Ah, oatmeal. It’s the hearty grain that has recently undergone a transformation from grey mush to the ultimate carb-y base for any meal. When buying oats themselves, there are several kinds to choose from that each have their own distinct qualities.
Needless to say, making a decision can get pretty frustrating. Here’s everything you need to know about the three types of oats so that you can choose the best for any recipe.
Steel-Cut Oats
These are the least processed of all the types of oats. The groat itself is simply cut into small pieces so that it almost resembles coarse sand. Because of this limited processing, steel-cut oats take longer to cook than normal… like, a lot longer. When prepared properly, these oats have a very dense and chewy texture.

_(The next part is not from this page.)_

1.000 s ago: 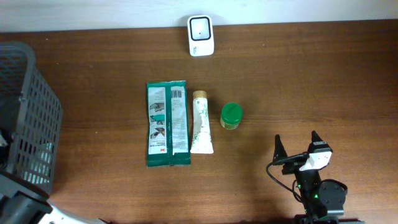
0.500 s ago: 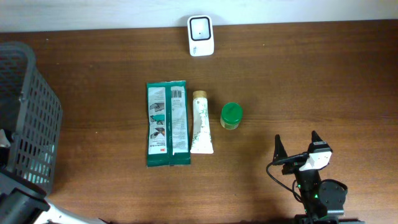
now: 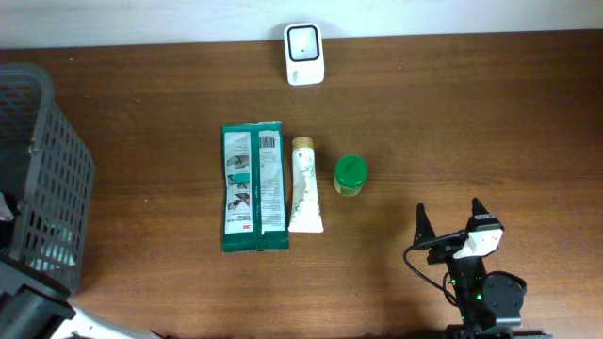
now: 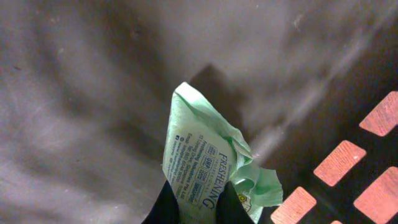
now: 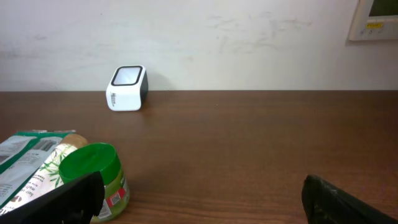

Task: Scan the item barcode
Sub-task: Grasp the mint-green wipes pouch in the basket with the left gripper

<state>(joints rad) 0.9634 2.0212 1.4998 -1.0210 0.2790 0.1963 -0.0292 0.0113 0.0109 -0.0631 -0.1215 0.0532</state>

Steel-cut oats work best in soups, slow-cooker oatmeal recipes, or as a mock risotto to add a little more nutrition to your favorite meals.
Rolled Oats
Rolled, or “old fashioned,” oats are the most common and versatile variety. These are your OG oats. Your ride-or-die oats. They’re more processed than steel-cut varieties, since the groats are steamed, rolled flat, and very lightly toasted. This allows them to cook up in only 5-10 minutes depending on the ratio of oats to liquid.
Rolled oats are what most recipes are going to call for, so make sure to always have some on hand. They’re perfect in cookies, breads, and as a breadcrumb substitute. Also, be sure to use rolled oats in any overnight oatmeal recipe for the best texture.
Quick Oats
Known as quick, or “instant,” oats, this variety cooks up in just a couple minutes because of its more extensive preparation process. The groat is precooked, dried, and rolled into what looks like smaller pieces of rolled oats. So watch out—quick oats are more susceptible to becoming the mushy mess everyone knows and hates.
This is going to be the best option for when you have no time but still want a healthy breakfast, which is a struggle we all know too well. Try using them in recipes with oats to create a finer texture or grind them to make your own oat flour.
#SpoonTip: Ditch the sugary instant oatmeal packets and make them yourself for healthy and painless breakfast.
Since the difference between the types of oats is determined by their degree of processing, all three varieties have the same nutritional benefits. Forty grams (1/2 cup of rolled and instant oats or 1/4 cup steel-cut oats) contains 5 grams of protein, 4 grams of fiber, and only 150 calories. No matter what type you choose, oats are the king of nutritious and versatile pantry staples.